Thursday, April 20, 2017

Attorney Shannon Wynn: Make an equitable real estate offer with these five tips

Wynn at Law, LLC is honored to be part of more successful real estate offers than we can count since the 2008 recession. Every one of them had five components in common that made for 'clean' bids and negotiations without animosity.

1) Know what you're buying. This means getting your property inspected and making sure that your offer is based on what the inspector says. Making an offer with the inspections waived is a huge gamble with one of your largest investments… it can be done, but it takes a perfect storm of knowing the property extremely well, a bargain on the market as-is, and a knowledgeable attorney in your corner. A tip: Walk through the house with an inspector before your offer.

2) Know what it's worth. Real estate 'comps' show what similar homes have sold for in the area. A good agent will produce them for you. You can also sleuth for them on your own through public records. You'll know what the owner paid when. You can also find permits issued for renovations the current owner made so you'll know the work was locally inspected.

3) Know your seller. Is the bank selling the property? Or is the owner distressed? Or is the family selling on behalf of a decedent? Each selling situation has its own nuances. For example, the bank is less emotionally attached to a number than a long-time owner.

4) Know your own finances. Offer c-a-s-h. This is true whether it is your cash, or a lender's money. From the bank’s perspective in a foreclosure or distressed property, by placing a cash offer they view you as not subject to financing. Regardless of whether it's bank-owned or family-owned property, the seller's been previously dealing with offers that involve financing.

5) Know your real estate attorney. Wynn at Law LLC knows the real estate in southeast Wisconsin, most of the agents and many of the local lenders. As we mentioned in a previous article, the sooner in the home-buying process our firm is involved, the more we can assist in a smooth, legally sound transaction.

The fair comes in August

Remember our article on honesty? If you're low-balling an offer just for the sake of doing it, think twice. This tactic can burn your bridges with local realty professionals and homeowners alike. 'Fair' isn't really a real estate term. It's a subjective concept: What's fair to the seller or the buyer or the bank are not likely to be the same. Wynn at Law LLC sees the best offers as being equitable, rather than fair. From our experience, the only 'fair' upon which there is objective agreement is the one at the fairgrounds in August.

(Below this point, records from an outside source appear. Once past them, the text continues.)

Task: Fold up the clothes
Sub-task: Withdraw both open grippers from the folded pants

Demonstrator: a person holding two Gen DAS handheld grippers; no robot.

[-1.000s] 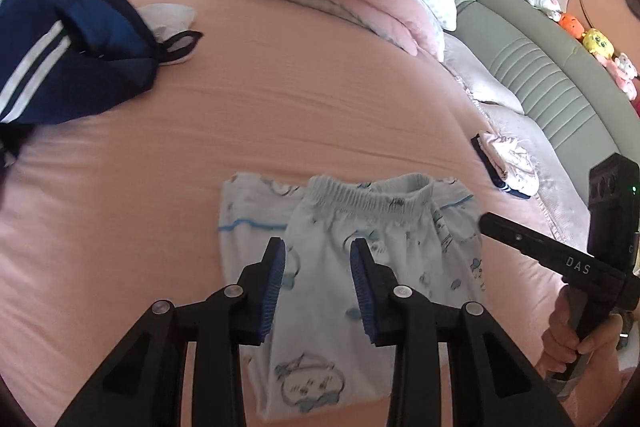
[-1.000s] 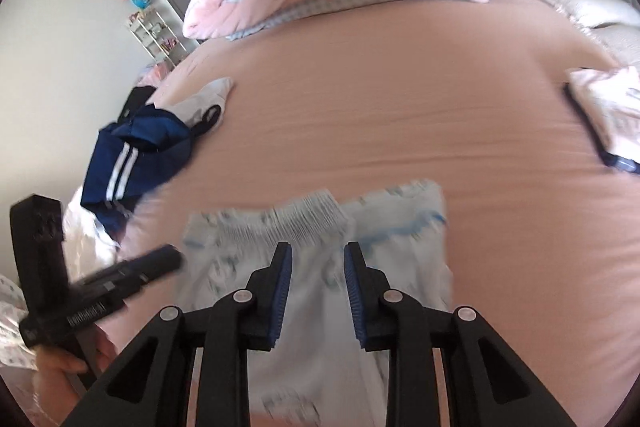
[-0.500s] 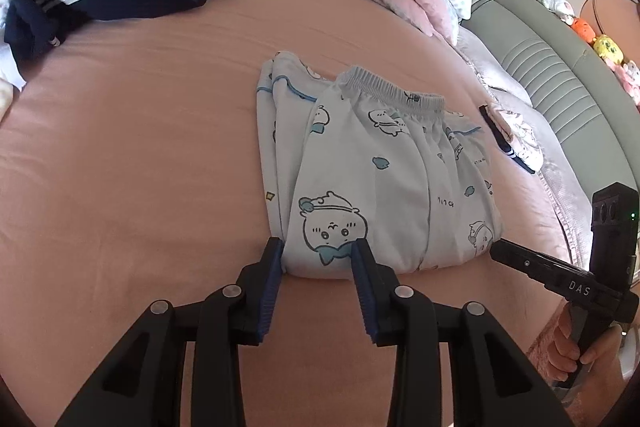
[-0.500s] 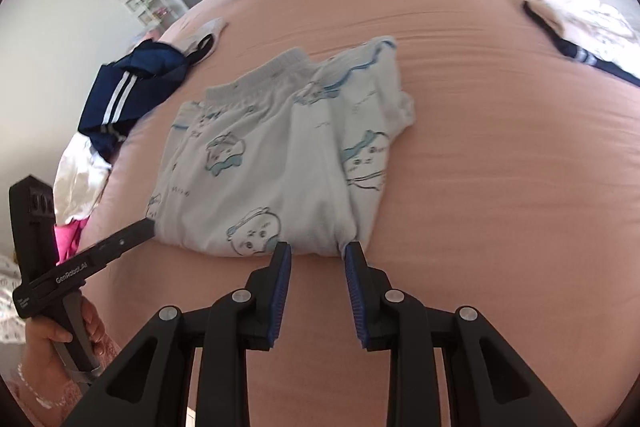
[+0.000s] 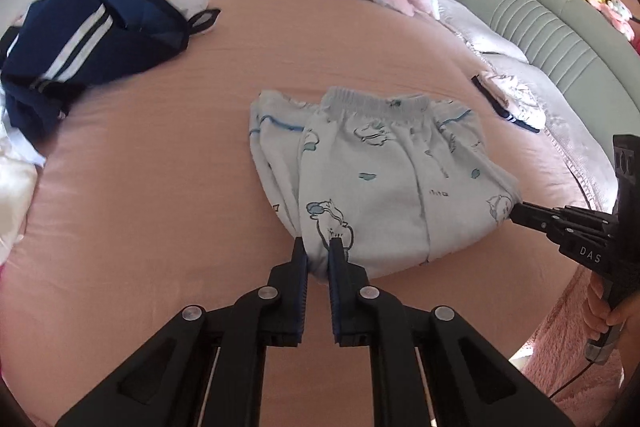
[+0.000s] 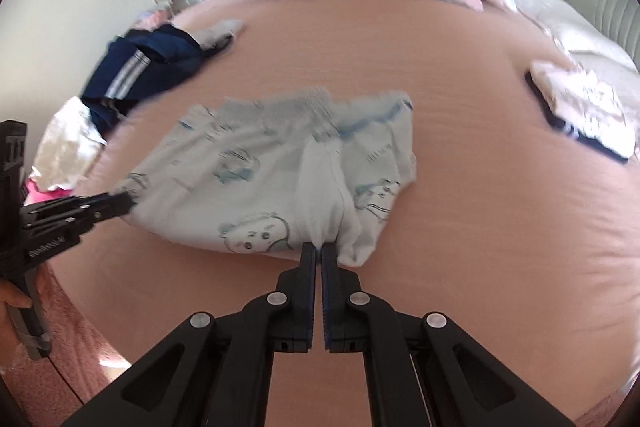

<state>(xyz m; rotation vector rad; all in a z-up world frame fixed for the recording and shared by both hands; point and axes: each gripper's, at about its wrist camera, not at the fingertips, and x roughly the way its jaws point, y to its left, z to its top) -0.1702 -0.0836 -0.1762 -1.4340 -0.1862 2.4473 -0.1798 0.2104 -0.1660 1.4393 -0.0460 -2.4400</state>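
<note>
Pants (image 5: 384, 183) lie mid-bed (image 5: 160, 211), soft, light, floppy (bunch easily). Left hand-held gripper (image 5: 318, 249) pinches near hem at 6 o'clock; right hand-held gripper (image 6: 320, 249) clamps the other near corner.

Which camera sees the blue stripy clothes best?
The left wrist view: the navy clothes lie sharp there, both white stripes clear. In the right wrist view they look smaller, farther off and smeared by blur.
</note>
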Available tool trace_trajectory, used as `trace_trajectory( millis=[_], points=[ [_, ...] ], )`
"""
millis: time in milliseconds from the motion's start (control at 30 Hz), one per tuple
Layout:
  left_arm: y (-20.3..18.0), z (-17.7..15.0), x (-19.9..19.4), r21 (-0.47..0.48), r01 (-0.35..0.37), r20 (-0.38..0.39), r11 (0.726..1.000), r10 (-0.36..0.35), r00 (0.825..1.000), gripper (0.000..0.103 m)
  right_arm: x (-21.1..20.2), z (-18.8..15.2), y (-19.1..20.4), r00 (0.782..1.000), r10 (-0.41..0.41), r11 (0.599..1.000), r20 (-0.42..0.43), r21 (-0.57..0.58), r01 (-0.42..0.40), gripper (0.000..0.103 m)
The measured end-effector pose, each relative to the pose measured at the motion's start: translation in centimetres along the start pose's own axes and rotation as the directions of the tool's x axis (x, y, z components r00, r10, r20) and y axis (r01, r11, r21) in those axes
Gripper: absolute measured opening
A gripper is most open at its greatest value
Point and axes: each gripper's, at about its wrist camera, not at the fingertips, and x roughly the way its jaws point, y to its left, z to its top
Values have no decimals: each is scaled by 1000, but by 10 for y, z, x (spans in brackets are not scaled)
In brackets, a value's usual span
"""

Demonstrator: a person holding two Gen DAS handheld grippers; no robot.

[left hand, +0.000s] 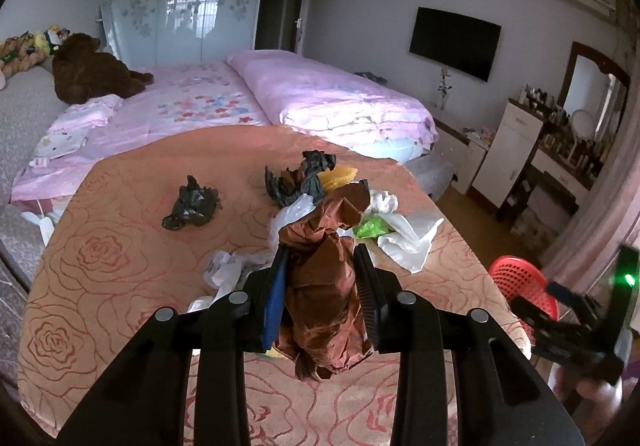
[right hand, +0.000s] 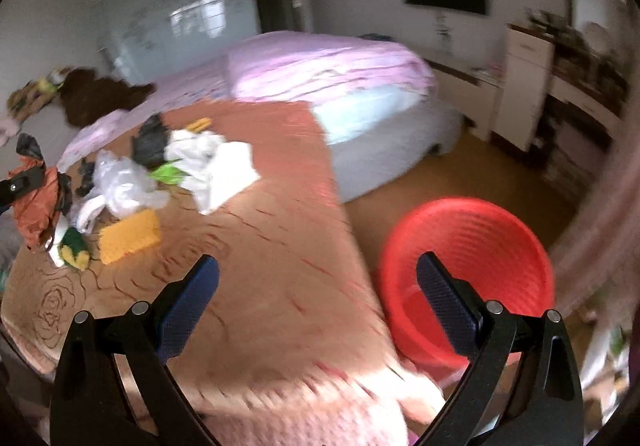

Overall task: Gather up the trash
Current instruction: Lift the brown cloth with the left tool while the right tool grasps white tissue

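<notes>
My left gripper [left hand: 322, 252] is shut on a crumpled brown bag [left hand: 326, 286] and holds it above the rose-patterned table [left hand: 100, 246]; it also shows at the left edge of the right wrist view [right hand: 38, 205]. Trash lies on the table: a black bag [left hand: 192, 203], another black bag [left hand: 298, 175], white plastic bags [left hand: 412, 234], a green wrapper [left hand: 372, 226], and yellow sponges [right hand: 130, 236]. My right gripper [right hand: 318, 270] is open and empty, over the table's right edge next to a red basket [right hand: 468, 270]. The right gripper also shows in the left wrist view [left hand: 560, 306].
A bed [left hand: 280, 93] with pink bedding stands behind the table. A brown teddy bear [left hand: 86, 69] sits at the far left. White cabinets and a dresser [left hand: 516, 149] line the right wall. The red basket [left hand: 524, 282] stands on the floor by the table's right side.
</notes>
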Motion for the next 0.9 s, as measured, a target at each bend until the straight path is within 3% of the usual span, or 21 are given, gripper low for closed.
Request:
trace_trajectory(
  millis=[167,567,733,900],
  points=[
    [14,-2,5,-32,0,-3,999,0,1000,31,46,30,33,999,48,995,-27,-91,-50,96],
    [31,-11,24,-65,-13,-33,998,11,999,31,107,64,68,996,45,977,-72,-206,-59,93],
    [30,-12,27,-59,-16,-36,998,13,999,31,119,68,65,991,75,977,-111,-189,-95,47],
    [31,-14,30,-49,-20,-33,999,19,999,31,110,64,60,989,106,978,-108,-167,-123,23]
  ],
)
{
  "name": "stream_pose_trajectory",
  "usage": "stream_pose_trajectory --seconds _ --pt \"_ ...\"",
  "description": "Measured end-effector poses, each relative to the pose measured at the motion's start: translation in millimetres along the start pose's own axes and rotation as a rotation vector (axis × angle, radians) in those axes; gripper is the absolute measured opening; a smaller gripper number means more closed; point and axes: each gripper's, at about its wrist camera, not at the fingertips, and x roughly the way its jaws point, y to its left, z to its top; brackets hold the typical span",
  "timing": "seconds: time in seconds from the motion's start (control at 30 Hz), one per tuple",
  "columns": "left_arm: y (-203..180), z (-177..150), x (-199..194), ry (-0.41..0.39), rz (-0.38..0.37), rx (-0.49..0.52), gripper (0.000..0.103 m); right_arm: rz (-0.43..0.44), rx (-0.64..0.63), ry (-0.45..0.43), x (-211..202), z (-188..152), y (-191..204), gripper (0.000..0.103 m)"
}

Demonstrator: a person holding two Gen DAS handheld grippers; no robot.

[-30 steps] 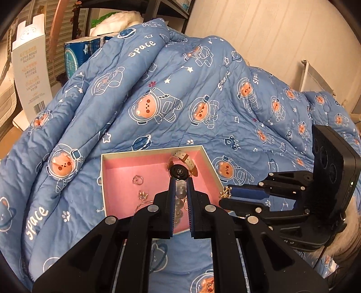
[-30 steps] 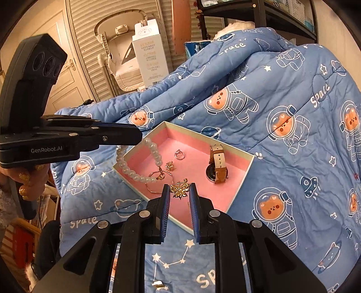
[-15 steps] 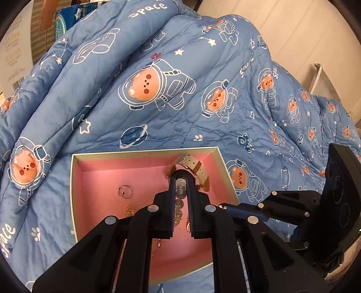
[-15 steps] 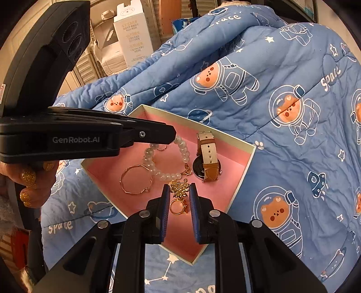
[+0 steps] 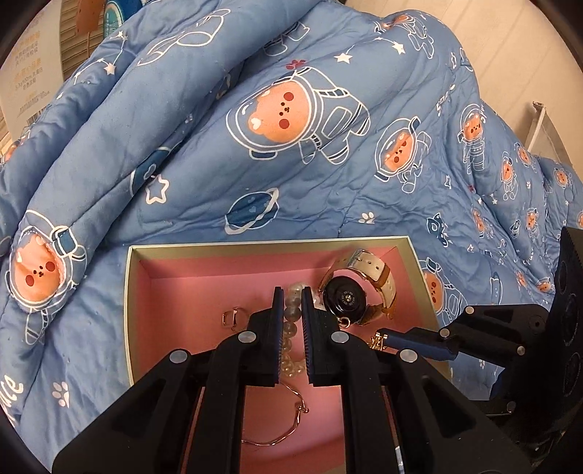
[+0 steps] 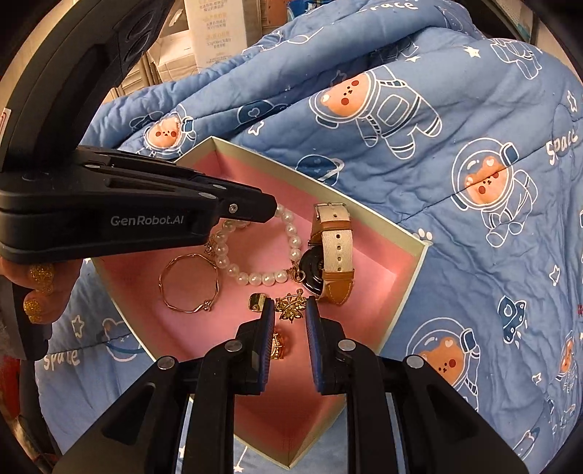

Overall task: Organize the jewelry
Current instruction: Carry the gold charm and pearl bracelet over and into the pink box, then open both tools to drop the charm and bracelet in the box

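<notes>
A pink-lined box (image 5: 175, 288) (image 6: 404, 269) lies on the blue quilt. In it lie a pearl bracelet (image 6: 255, 277) (image 5: 289, 313), a watch with a tan strap (image 6: 333, 255) (image 5: 364, 288), a thin gold bangle (image 6: 189, 288) (image 5: 280, 430), a small ring (image 5: 233, 317) and gold pieces (image 6: 257, 302). My left gripper (image 5: 290, 313) (image 6: 267, 211) is inside the box, its jaws narrowly apart around the pearl bracelet, which rests on the floor. My right gripper (image 6: 289, 313) is slightly open over the box's near corner, with a gold leaf brooch (image 6: 291, 306) between its tips.
The blue astronaut-print quilt (image 5: 291, 146) rises in folds behind the box. A white carton (image 6: 215, 29) and slatted doors stand behind. The hand with gold nails (image 6: 36, 291) holds the left gripper.
Both grippers have moved down into the box. The pearl bracelet, hanging from the left gripper before, now lies on the box floor. The right jaws have widened around the brooch.
</notes>
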Motion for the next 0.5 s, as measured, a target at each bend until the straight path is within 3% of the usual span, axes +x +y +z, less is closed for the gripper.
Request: stream_pose_trajectory --seconds 0.33,0.43,0.47,0.5 --pt "2 4 3 0.015 0.048 0.019 0.012 -0.041 -0.018 0.066 16 7 5 0.018" --pt "5 5 -4 -0.011 0.051 0.021 0.035 -0.046 -0.022 0.065 18 8 8 0.019" --pt "5 5 -7 -0.023 0.045 0.018 0.048 -0.046 -0.023 0.065 19 9 9 0.021" --pt "6 6 -10 -0.036 0.041 0.015 0.053 -0.045 -0.026 0.064 19 9 10 0.025"
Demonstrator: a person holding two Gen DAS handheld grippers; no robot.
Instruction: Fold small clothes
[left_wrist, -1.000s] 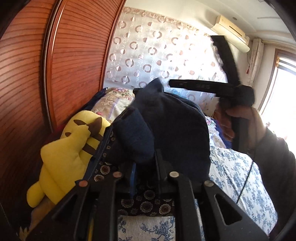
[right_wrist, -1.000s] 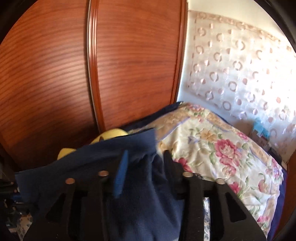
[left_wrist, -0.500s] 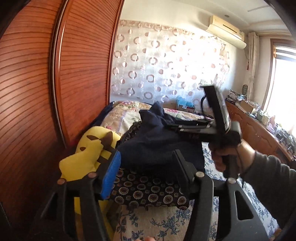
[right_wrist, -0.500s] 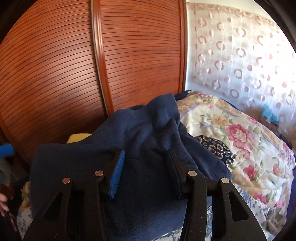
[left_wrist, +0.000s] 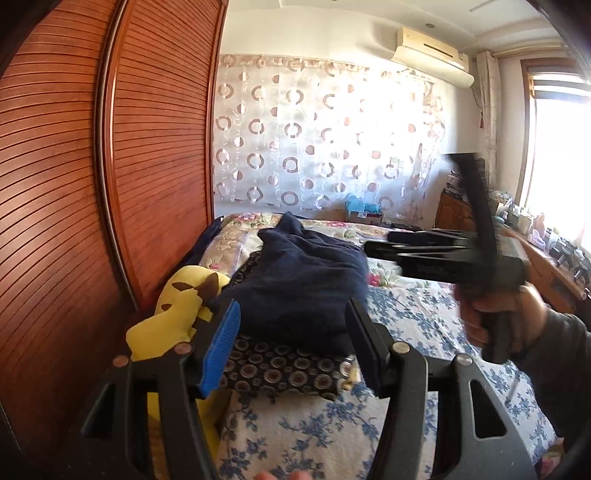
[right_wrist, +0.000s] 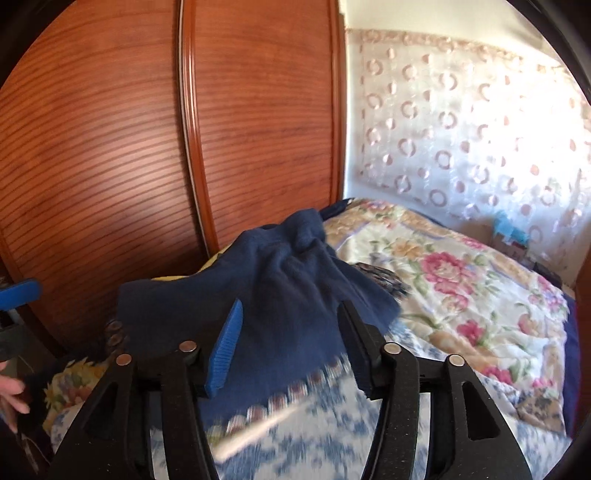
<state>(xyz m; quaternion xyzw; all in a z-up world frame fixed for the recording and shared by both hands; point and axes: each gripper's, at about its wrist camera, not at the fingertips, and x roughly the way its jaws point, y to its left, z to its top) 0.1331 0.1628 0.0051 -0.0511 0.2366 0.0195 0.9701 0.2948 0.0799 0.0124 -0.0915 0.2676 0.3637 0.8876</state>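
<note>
Both grippers off the navy garment, bed-side pile

Left wrist view: left gripper (left_wrist: 293, 341) at lower centre, jaws apart, nothing between the pads. Blue pad on the left finger, black on the right. Beyond the tips, centre frame, the navy garment (left_wrist: 299, 280) lies loosely folded, one corner peaking up at the back. It sits on a dark cloth (left_wrist: 284, 369) printed with rings, which lies on the bed (left_wrist: 417, 317) with its blue-flowered cover. Yellow plush (left_wrist: 177, 314) just left of the pile, touching it, against the wardrobe (left_wrist: 74, 184) that fills the left of the frame.

Right of centre: right gripper (left_wrist: 376, 245), blurred, held sideways above the bed by a hand (left_wrist: 495, 314) in a grey sleeve (left_wrist: 565, 354). Its tips point left, near the garment's right edge; contact cannot be told through the blur.

Right wrist view: right gripper (right_wrist: 288, 345) at lower centre, jaws opening, pads clear of the fabric. Garment (right_wrist: 266, 295) spread just beyond the tips, centre frame, crumpled peak at its top. Ring-print edge shows below it, smeared by blur. Floral quilt (right_wrist: 461, 288) to the right, reaching the far wall.

Far left edge of the same view: a blue pad (right_wrist: 20, 293) of the other gripper, and fingers (right_wrist: 11, 395) below it.

Background in both: curtain (left_wrist: 325, 136) with ring pattern, lit from behind. Air conditioner (left_wrist: 432, 50) upper right in the left view
</note>
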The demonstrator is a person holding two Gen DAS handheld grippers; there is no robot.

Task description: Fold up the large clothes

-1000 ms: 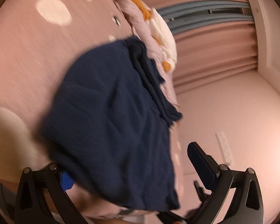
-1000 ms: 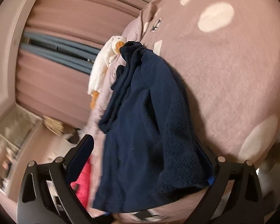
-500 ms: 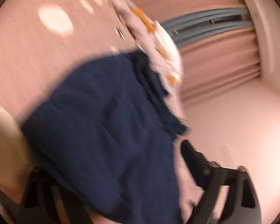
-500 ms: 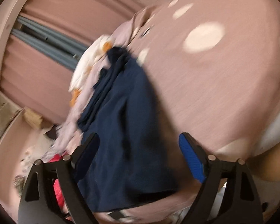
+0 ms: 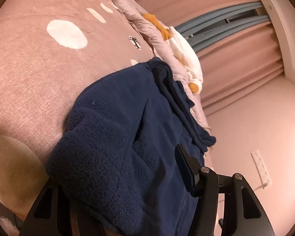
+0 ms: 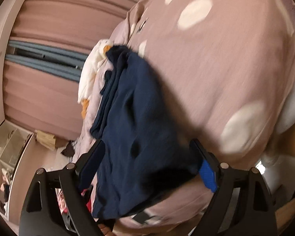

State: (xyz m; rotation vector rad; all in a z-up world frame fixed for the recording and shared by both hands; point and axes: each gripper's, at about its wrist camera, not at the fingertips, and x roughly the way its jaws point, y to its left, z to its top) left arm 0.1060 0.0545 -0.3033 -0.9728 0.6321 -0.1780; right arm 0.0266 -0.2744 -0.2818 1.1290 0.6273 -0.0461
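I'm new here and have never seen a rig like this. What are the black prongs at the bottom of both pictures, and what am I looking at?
No robot: a person holds two handheld grippers, each with a camera looking along its fingers. The prongs are those fingers. In the left view, the left gripper is closing around a fold of the navy fleece garment. In the right view, the right gripper stands open, straddling the same garment. It lies on a pink spotted bedcover.

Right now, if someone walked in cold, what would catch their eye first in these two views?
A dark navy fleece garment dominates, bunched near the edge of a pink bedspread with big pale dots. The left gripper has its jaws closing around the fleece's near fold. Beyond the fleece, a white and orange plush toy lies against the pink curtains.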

*The content and material in this original post is for informational purposes only and does not constitute legal advice.

 Photo by Andy Dean, used with permission.

Thursday, April 6, 2017

Attorney Shannon Wynn: Don’t cash out your IRA to avoid bankruptcy

Bankruptcy filing – or the prospect of it – usually puts Wynn at Law LLC clients in full-out panic mode. One of the most alarming, last-ditch, hail-Mary ideas coming from this desperation is to cash out a retirement plan to avoid bankruptcy court. In some cases, people can ‘borrow’ against their company retirement plan, usually a 401(k). This is as dangerous as cashing out to cover the financial struggle.

Don’t. Touch. This. Money.

Retirement money is tax-exempt until you touch it. If you touch it too early, you’ll be subject to taxes and penalties. Here’s a primer on a few of those consequences:

·         If you put the money in after paying taxes on it – like in a Roth IRA – you’ll pay tax on the earnings and a 10 percent penalty if the IRA is less than five years old and the owner is younger than age 59 ½.

·         If you put the money in tax free – like in a regular IRA or a 401(k) – the entire distribution is subject to income tax at your current rate, plus the 10 percent IRS penalty if the owner is younger than age 59 ½.

A tax specialist or accountant will give you clearer instruction on your particular situation’s consequences. Wynn at Law LLC is concerned about those immediate consequences, and the long-term ones. It’s your retirement income you’re putting in jeopardy. You’re mortgaging your entire future! If you leverage this nest egg to avoid bankruptcy filing today, you may have just kicked the can down the road, facing potential bankruptcy in your retirement years.

In almost every case, your qualified retirement plan is EXEMPT from your bankruptcy filing anyway. You get to keep the plan, your creditors don’t. But this goes back to a message from an earlier Wynn at Law LLC article on honesty: You have to disclose that your own a retirement account. It’s still going to be your retirement nest egg, they can’t touch it, but you can’t hide it.

*The content and material in this original post is for informational purposes only and does not constitute legal advice.